### Work to be completed
The reply is a verbatim copy of the listing below with its images dropped.

::::::::

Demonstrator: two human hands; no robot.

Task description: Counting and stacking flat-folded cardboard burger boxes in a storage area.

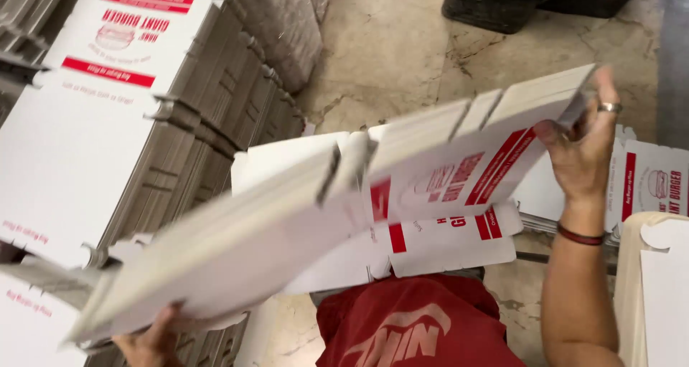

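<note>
Stone floor [402,58], right hand [583,148] and left hand [151,342] gripping flat box stack [287,223]

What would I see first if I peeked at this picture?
A thick bundle of flat white boxes stretches right across the middle, held by the left hand below and the right hand at the far end. Tall stacks of the same flat boxes fill the left side.

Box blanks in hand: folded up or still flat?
Flat. The bundle of box blanks shows stacked sheet edges, gripped by the left hand and right hand.
</note>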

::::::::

### Answer below
Demonstrator: two human hands; no robot.

Task description: Counting and stacking flat-folded cardboard burger boxes in a storage area.


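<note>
Stone floor [402,58], right hand [583,148] and left hand [151,342] gripping flat box stack [287,223]

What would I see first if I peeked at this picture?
A thick bundle of flat white boxes stretches right across the middle, held by the left hand below and the right hand at the far end. Tall stacks of the same flat boxes fill the left side.

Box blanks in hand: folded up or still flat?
Flat. The bundle of box blanks shows stacked sheet edges, gripped by the left hand and right hand.
</note>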

Nothing else belongs in this answer.